Hon. Temporary Deputy Speaker, thank you for this opportunity you have given me so that I can make my comments on the County Allocation of Revenue (Amendment) Bill, Senate Bill No.29 of 2018. At the outset, let me record my support for the Bill. Let me also go on record that the best that ever happened to this country is devolution. We fought for it for many years to enable us get resources to the ground where people are and understand the challenges and difficulties affecting our people. As much as we have pumped a lot of funds and resources into devolution, there is a growing feeling that quite a number of the resources do not have a multiplier effect expected from this kind of resources. It is therefore a call to the country as a whole that we must now train our eyes, ears and all our efforts towards the utilisation of these funds at county level. We have many cases of misuse or underuse of resources devolved to the county governments. I echo what my colleagues have said about monitoring and evaluation. I urge the Senate and county assemblies that the fate of Kenyans is on devolution and it depends on how effectively we use resources. I urge the Senate and county assemblies not to belittle or shun their oversight roles. They need to continuously put the county governments and governors and executive members at their levels under serious scrutiny so that we allow resources to reach where they ought to. We should not have cases where most resources are plundered at the executive level and do not go to the ground where they are supposed to be. We have had many reports from the Auditor-General that have given a very negative assessment on utilisation of funds. In this country, many people believe that it is only a few counties that have effectively The electronic version of the Official Hansard Report is for information purposes only. Acertified version of this Report can be obtained from the Hansard Editor.

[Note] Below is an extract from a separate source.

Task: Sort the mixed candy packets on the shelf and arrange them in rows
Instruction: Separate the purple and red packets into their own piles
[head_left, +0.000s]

used devolved resources. It is commonly mentioned Makueni, and the rest are known to have plundered resources. In my county of Busia, we have many challenges. We hope these additional funds will assist us solve the chronic water problems, the poor state of our medical facilities and low intervention by the county government in respect to agriculture. People of Busia do not have anything else other than agriculture. I urge the Senate and my Senator and the MCAs in Busia County Assembly to sit down and re-look at how things can move and work properly. With those few remarks, I beg to support. Thank you.
(Hon. (Ms.) Jessica Mbalu): Next on my request list is the Member for Kitui Central, Dr. Makali Mulu.
(Kitui Central, WDM-K) Thank you, Hon. Temporary Deputy Speaker. Let me also state clearly that I support the amendment to the County Allocation of Revenue Act. It has been said many times that the reason we are doing this is because our development partners have provided additional funds to the tune of Kshs3.74 billion to be used by county governments. What that implies is that we have to change the colour now that we have changed the Division of Revenue Act.
These resources are in form of grants. As a country it is important that we appreciate this kind of support. We are all talking about public debt which is becoming unmanageable. The advantage of grants is that they are more of friend donations which will not be paid but will assist our people in terms of agriculture and infrastructural development in municipalities.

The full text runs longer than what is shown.